Task instructions:
Two lines mark the range in the entries below: the one holding "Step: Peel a" and the one holding "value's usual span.". Set down those two and all lines between them, exactly.

Data entries
* * * * * * * * *
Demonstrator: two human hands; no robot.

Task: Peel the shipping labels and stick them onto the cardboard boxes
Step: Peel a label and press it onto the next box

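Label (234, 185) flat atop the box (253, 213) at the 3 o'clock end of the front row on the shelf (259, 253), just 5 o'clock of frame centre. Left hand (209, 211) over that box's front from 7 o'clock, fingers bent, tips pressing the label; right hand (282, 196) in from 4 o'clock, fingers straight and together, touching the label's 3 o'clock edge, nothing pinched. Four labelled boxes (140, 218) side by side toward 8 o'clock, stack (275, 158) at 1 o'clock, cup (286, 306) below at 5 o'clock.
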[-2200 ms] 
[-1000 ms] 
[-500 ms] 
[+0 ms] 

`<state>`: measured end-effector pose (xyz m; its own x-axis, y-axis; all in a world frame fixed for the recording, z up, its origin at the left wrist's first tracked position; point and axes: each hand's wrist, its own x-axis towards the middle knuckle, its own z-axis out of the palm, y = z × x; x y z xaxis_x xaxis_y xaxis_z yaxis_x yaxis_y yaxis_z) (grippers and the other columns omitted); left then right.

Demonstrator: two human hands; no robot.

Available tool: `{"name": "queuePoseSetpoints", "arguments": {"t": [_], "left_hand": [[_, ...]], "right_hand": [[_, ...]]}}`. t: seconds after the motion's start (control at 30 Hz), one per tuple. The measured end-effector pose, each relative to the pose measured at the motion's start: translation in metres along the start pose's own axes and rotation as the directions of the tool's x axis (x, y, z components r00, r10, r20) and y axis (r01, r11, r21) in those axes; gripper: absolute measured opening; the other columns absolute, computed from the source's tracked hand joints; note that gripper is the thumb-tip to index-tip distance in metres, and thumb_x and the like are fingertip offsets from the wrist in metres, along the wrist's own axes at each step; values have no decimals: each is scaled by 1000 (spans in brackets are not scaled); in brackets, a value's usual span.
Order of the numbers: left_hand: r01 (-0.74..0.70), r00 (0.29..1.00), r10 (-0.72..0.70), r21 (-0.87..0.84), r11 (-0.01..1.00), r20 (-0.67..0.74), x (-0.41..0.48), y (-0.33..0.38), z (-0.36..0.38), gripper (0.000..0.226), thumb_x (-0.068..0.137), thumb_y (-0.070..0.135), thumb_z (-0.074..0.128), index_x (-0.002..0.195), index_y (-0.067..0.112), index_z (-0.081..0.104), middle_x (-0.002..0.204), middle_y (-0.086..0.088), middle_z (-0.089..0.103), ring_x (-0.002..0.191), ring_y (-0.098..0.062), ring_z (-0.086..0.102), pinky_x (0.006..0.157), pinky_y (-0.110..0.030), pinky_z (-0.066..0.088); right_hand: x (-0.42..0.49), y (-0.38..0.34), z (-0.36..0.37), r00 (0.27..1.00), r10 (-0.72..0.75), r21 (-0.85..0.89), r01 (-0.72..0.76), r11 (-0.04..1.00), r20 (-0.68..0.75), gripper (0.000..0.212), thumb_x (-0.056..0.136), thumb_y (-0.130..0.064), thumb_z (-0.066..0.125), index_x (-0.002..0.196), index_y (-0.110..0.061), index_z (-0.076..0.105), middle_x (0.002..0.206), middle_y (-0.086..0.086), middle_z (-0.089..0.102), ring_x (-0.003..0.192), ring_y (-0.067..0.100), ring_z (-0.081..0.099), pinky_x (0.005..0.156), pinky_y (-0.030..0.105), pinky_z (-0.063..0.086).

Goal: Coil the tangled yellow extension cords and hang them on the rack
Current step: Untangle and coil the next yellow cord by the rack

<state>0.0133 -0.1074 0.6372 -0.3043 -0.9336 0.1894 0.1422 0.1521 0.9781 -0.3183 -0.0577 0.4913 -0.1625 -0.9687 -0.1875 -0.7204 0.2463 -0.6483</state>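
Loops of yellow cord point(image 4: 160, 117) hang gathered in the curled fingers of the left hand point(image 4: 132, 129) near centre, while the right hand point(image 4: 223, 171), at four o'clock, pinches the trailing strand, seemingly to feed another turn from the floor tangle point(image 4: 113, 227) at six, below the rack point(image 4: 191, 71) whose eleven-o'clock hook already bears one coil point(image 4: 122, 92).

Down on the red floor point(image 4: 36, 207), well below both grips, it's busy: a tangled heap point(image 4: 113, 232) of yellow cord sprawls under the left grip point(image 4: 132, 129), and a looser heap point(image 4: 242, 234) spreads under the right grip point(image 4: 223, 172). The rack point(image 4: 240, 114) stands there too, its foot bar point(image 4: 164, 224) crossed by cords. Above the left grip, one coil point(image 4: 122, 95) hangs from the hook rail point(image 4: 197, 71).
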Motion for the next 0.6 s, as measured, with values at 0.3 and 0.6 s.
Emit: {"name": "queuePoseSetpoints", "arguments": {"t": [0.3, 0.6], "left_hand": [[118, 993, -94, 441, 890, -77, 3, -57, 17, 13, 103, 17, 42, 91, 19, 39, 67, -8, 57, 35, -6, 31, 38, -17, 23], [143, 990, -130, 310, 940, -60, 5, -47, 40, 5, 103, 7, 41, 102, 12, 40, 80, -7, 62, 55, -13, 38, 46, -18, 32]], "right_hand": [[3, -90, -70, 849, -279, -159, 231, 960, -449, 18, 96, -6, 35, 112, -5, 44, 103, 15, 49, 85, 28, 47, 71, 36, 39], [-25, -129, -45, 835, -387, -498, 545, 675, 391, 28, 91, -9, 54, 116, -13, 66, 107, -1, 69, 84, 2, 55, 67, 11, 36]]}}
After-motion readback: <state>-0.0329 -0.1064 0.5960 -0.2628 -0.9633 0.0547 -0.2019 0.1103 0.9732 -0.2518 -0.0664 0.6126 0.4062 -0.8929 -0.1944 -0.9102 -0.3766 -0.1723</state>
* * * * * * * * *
Reply:
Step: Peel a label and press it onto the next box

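Label (234, 185) flat atop the box (253, 213) at the 3 o'clock end of the front row on the shelf (259, 253), just 5 o'clock of frame centre. Left hand (209, 211) over that box's front from 7 o'clock, fingers bent, tips pressing the label; right hand (282, 196) in from 4 o'clock, fingers straight and together, touching the label's 3 o'clock edge, nothing pinched. Four labelled boxes (140, 218) side by side toward 8 o'clock, stack (275, 158) at 1 o'clock, cup (286, 306) below at 5 o'clock.
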[-2200 ms] 
[-1000 ms] 
[-500 ms] 
[+0 ms] 

`<state>`: measured end-effector pose (xyz m; its own x-axis, y-axis; all in a world frame fixed for the recording, z up, its origin at the left wrist's first tracked position; point and axes: each hand's wrist, its own x-axis towards the middle knuckle, its own z-axis out of the palm, y = z × x; x y z xaxis_x xaxis_y xaxis_z yaxis_x yaxis_y yaxis_z) (grippers and the other columns omitted); left then right.

Demonstrator: two human hands; no robot.

Available tool: `{"name": "queuePoseSetpoints", "arguments": {"t": [_], "left_hand": [[_, ...]], "right_hand": [[_, ...]]}}`. t: seconds after the motion's start (control at 30 Hz), one per tuple. The measured end-effector pose, each relative to the pose measured at the motion's start: translation in metres along the start pose's own axes and rotation as the directions of the tool's x axis (x, y, z components r00, r10, r20) and y axis (r01, r11, r21) in those axes; gripper: absolute measured opening; the other columns absolute, computed from the source's tracked hand joints; note that gripper is the thumb-tip to index-tip distance in metres, and thumb_x and the like are fingertip offsets from the wrist in metres, along the wrist's own axes at each step; values have no decimals: each is scaled by 1000 (spans in brackets are not scaled); in brackets, a value's usual span.

There is nothing further to this answer.